I told my doctor I didn’t want kids. She sent me to a therapist.
Filed under:
"What about when you and your husband get divorced, and you meet someone else?"
She said when. The gynecologist's voice was steady and detached, but her lips pursed in a condescending smirk and her eyes gleamed. I was 25 years old and had married my best friend three years earlier. Everything about being married brought me joy. I certainly had no intention of getting divorced. She paused briefly before delivering the final blow.
"What if Mr. Right wants children?"
She seemed to take pleasure in my inability to give an immediate response, but if I stumbled on my own thoughts, it was only because I was reaching for a response that would not get me thrown out of the gynecologist's office. I finally went with: "That would mean he is not Mr. Right."
Her patronizing smile told me she was not satisfied.
"My husband has nothing to do with my desire not to have children," I continued, hoping I did not look as flustered as I felt. "I knew before I met him that I did not want children.
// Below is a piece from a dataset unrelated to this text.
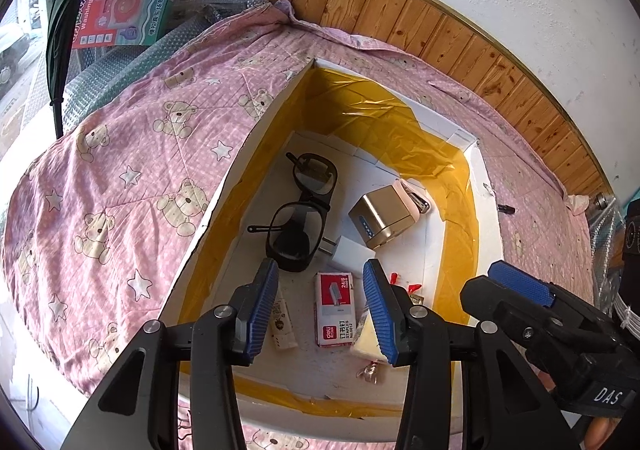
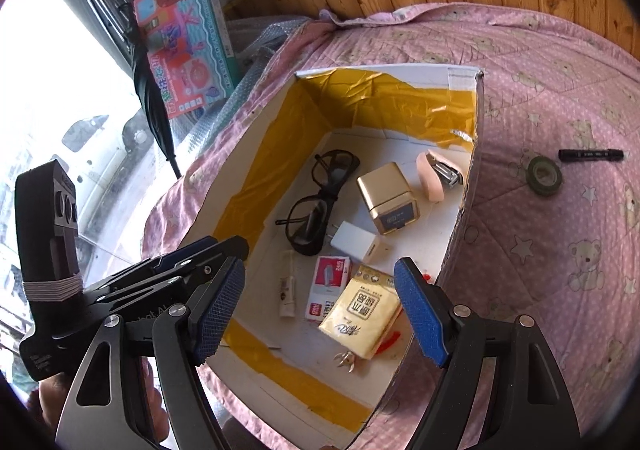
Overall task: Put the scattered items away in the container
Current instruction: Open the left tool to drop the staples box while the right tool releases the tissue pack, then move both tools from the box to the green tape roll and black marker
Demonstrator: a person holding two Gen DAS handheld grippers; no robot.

In fact, I was the one who first brought it up with him."
"Mummy?"
In my memory, she is peeling potatoes. I don't know if that's exactly what she was doing, but she had her back to me and was engaged in some important back and forth between the sink and the stove. I was 8 or 9, and I was planning on becoming a fighter pilot or a lawyer, depending on the time of day.
"Isn't it selfish to have children?" I asked her.
"What do you mean?"
"Well, the baby doesn't exist yet, so you can't be doing it for the baby's sake. You don't know what it wants. That means you’re creating a human being just because you wanted a child."
I don't know if she stopped peeling potatoes and came to sit with me at the kitchen table while she responded. I might have that mixed up with the time I asked her if falling out of love isn't actually a sign of never having been truly in love to start with. The best time to ambush my mother with difficult questions is while she's cooking — her attention may be divided, but she isn't going anywhere anytime soon.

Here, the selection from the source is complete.